**Problem description:** Reproduce exactly the line with "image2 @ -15" and every line that follows it below, up to and including the last one. Do not include pictures or anything else.

(Records from a data collection)
§ §

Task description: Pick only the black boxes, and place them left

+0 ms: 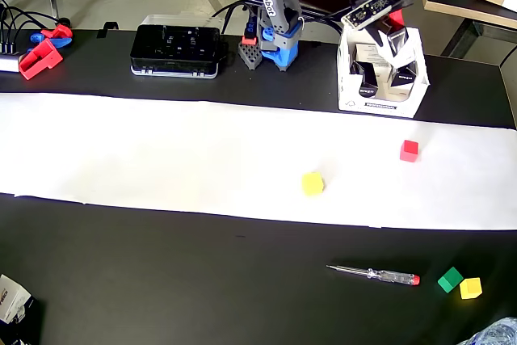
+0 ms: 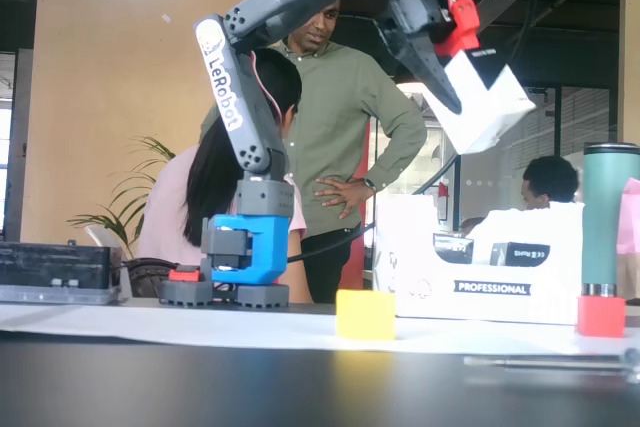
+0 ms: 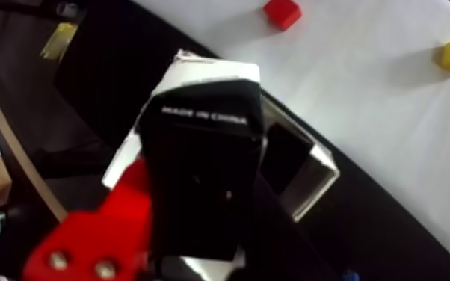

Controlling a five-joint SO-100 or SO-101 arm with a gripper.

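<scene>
Held box: a small black box (image 3: 202,175) with shiny black faces, white sides and tiny white words that read "MADE IN CHINA" in the wrist view. In the fixed view the box (image 2: 487,97) hangs tilted high in the air, showing mostly its white side and a black top.
Gripper: the gripper (image 2: 450,72) is squeezed tight around this box, with one red finger (image 3: 97,235) pressed on its side.
Where it is: up above the white carton (image 1: 380,98) at the back right of the table in the overhead view, not touching it.
Other boxes: more black boxes (image 1: 373,74) stand packed inside that carton, black faces with small white print.
Carton: white, open on top, with the word "PROFESSIONAL" on its front (image 2: 490,287).
Cubes: a yellow cube (image 1: 313,183) and a red cube (image 1: 409,150) sit apart on the white paper strip (image 1: 161,155).
Table: black (image 1: 161,280).
</scene>
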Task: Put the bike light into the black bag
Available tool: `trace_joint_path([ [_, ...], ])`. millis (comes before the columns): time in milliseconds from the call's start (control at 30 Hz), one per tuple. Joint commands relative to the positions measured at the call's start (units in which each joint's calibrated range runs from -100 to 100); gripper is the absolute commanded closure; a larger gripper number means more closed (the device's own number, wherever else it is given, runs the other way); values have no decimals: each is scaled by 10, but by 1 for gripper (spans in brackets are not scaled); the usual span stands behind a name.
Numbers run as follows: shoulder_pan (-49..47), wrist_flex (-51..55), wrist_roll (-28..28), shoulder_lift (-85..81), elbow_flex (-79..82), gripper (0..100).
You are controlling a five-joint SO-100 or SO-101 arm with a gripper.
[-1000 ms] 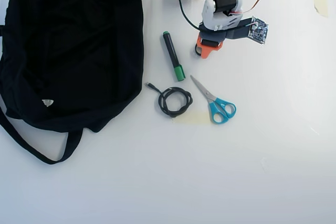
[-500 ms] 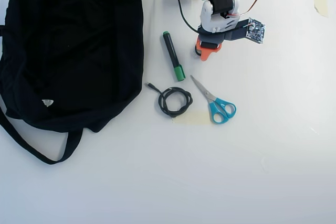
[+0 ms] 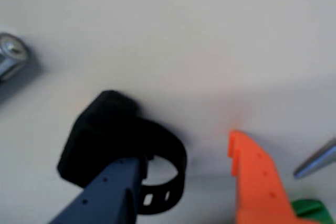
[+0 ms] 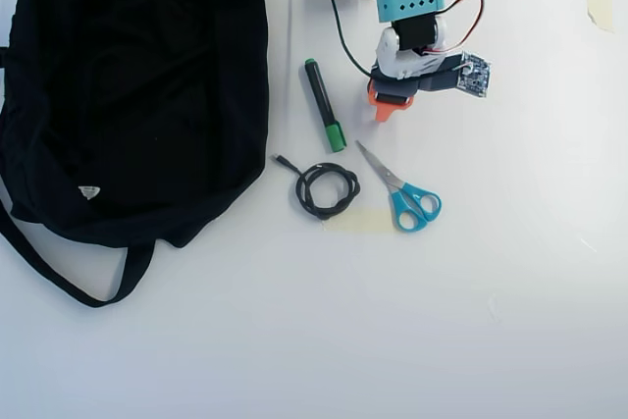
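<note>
Bike light [image 3: 100,129]: small black block with a rubbery loop strap, lying on the white table [image 3: 199,35], seen only in the wrist view; in the overhead view it's hidden under the arm. Gripper [image 3: 184,182] is spread open and straddling it: the dark grey finger [image 3: 105,192] overlaps the strap and block at lower left, the orange finger [image 3: 257,182] stands clear to the right, nothing clamped yet. Whether the grey finger touches the strap or just hangs over it, can't tell, too blurry. Black bag [image 4: 137,85] lies well apart at the left of the overhead view, flat; no opening is plainly visible. Nearby: green marker [image 4: 323,105], coiled black cable [image 4: 328,189], scissors [image 4: 404,188], and a silver-tipped cylinder [image 3: 10,56] at the wrist view's left edge. Risks, as I judge them: the light sits off-centre toward the grey finger, so closing may only push it sideways or pinch the floppy strap, letting the block swing or slip out in transit. The limp bag may also leave no clear mouth for the drop.
</note>
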Motion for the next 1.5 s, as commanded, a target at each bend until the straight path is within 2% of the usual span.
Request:
trace_joint_path([
  [0,-2,-5,-4,18,-21,82],
  [200,-5,-5,-10,21,-24,98],
  [500,-10,5,-23,12,-33,98],
  [733,-32,32,-69,10,-61,98],
  [967,-50,159,-120,9,-165,98],
  [1300,-44,199,-167,8,-230,98],
  [1467,-31,199,-231,-1,-278,98],
])
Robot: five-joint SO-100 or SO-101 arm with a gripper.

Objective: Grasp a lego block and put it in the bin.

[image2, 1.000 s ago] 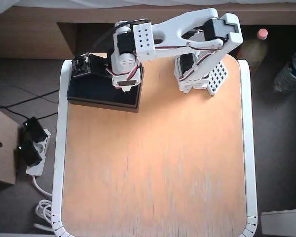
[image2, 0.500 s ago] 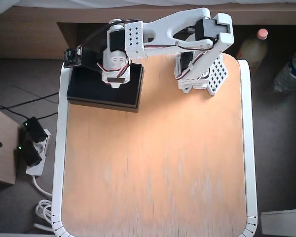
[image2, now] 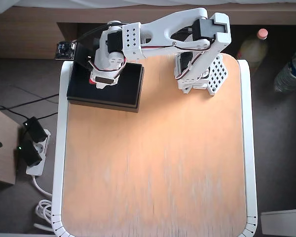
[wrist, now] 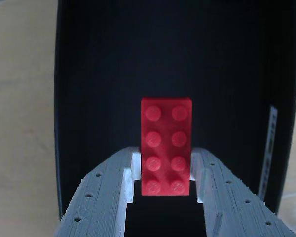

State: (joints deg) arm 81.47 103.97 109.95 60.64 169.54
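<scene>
Block point(wrist: 166, 146) sits clamped in the pincer point(wrist: 164, 173), hanging over the bin point(image2: 126, 94); grasp and carry look done, only the drop remains.

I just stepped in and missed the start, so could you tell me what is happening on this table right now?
A single white robot arm is carrying a red lego block. Its gripper is shut on the block's lower end, as the wrist view shows, and it hangs over the dark inside of the black bin at the table's far left corner in the overhead view. The block has not been let go yet.
</scene>
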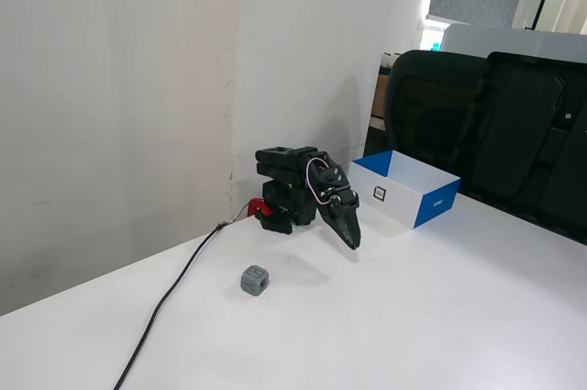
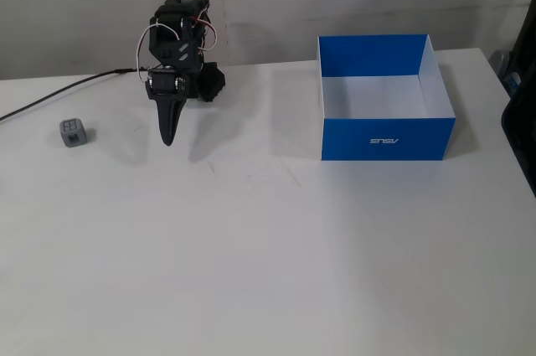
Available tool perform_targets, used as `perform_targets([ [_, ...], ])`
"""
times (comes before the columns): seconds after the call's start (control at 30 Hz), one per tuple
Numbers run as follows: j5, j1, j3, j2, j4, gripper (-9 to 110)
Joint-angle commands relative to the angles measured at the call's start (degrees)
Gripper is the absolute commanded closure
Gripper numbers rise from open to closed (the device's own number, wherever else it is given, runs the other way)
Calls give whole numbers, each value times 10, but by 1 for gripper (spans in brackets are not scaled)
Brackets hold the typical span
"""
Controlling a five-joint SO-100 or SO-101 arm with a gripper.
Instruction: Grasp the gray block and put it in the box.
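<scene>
Gray block [image 2: 73, 132] sits on the counter [image 2: 251, 255] well left of the empty, closed tool [image 2: 167, 140] in a fixed view, the box [image 2: 385, 138] opposite.

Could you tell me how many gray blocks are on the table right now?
1. The gray block sits alone on the table, left of the hand in that fixed view, far from the box. None seems hidden.
</scene>
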Motion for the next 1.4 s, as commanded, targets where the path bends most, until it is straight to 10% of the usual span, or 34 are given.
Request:
perform_targets([
  [0.0, 18, -7, 37, 7, -13, 101],
  [0.8, 87, -35, -192, -148, 167, 101],
  [1.37, 149, -237, -346, -351, 180, 101],
])
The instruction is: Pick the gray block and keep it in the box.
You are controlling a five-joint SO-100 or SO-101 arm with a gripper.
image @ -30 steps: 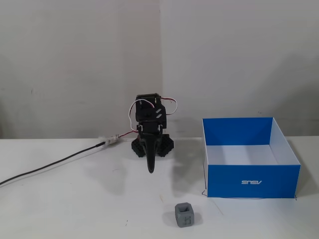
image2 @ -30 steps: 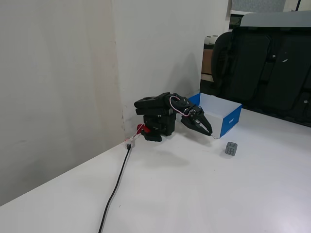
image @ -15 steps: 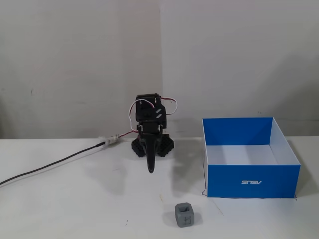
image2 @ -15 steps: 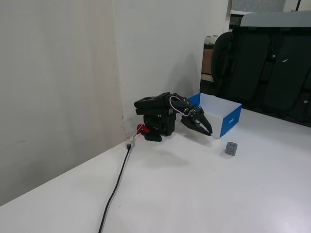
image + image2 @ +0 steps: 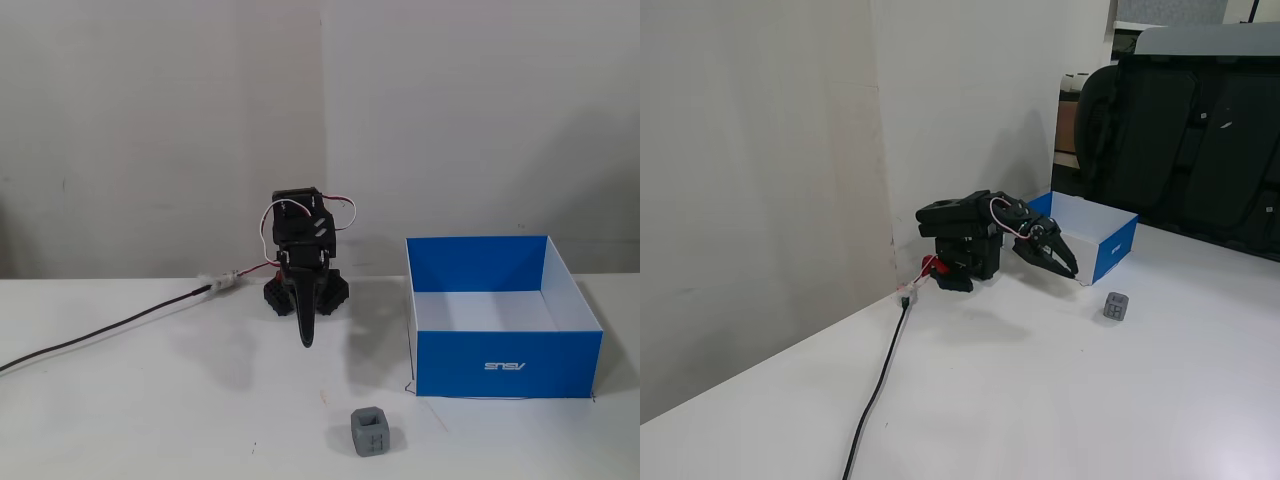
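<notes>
Claw closed, nothing is held.
Gray block is seen upright before it, H-face frontward; box beside.

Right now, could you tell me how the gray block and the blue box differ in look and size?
The gray block is a small plain gray cube, while the box is far larger, rectangular and blue with a white floor. The box carries a white logo printed upside down; the gray block bears an embossed H-like mark. Both rest on the white table, apart from each other and from the gripper.

Gray block on table, left-front of box.
</notes>
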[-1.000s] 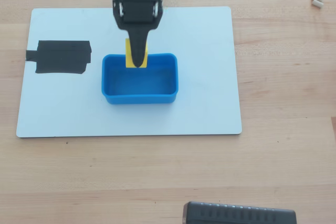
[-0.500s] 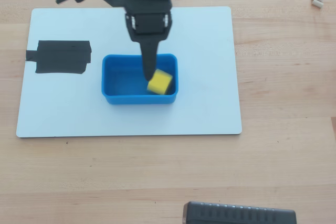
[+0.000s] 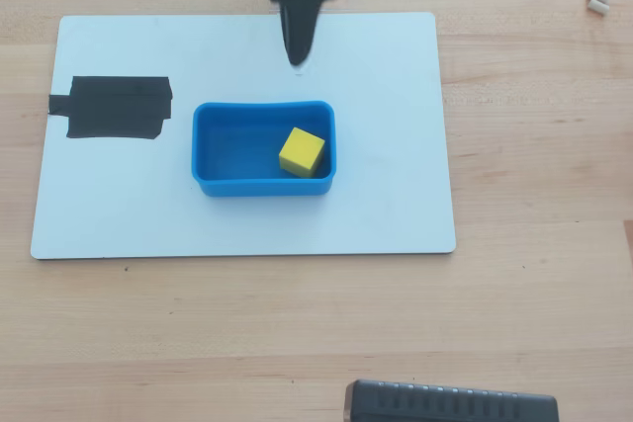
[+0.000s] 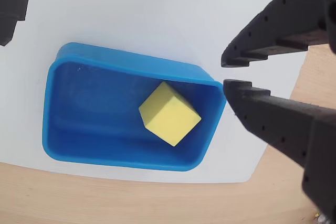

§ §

**Written solution:**
image2 @ -15 steps: 
image + image2 @ +0 steps: 
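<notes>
Claw closed, nothing is held.
Gray block is seen upright before it, H-face frontward; box beside.

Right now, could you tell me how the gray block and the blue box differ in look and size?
The gray block is a small plain gray cube, while the box is far larger, rectangular and blue with a white floor. The box carries a white logo printed upside down; the gray block bears an embossed H-like mark. Both rest on the white table, apart from each other and from the gripper.

Gray block on table, left-front of box.
</notes>
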[-1.000s] 
[-0.500s] 
[+0.000s] 
[+0.000s] 

The work on this exercise is finished.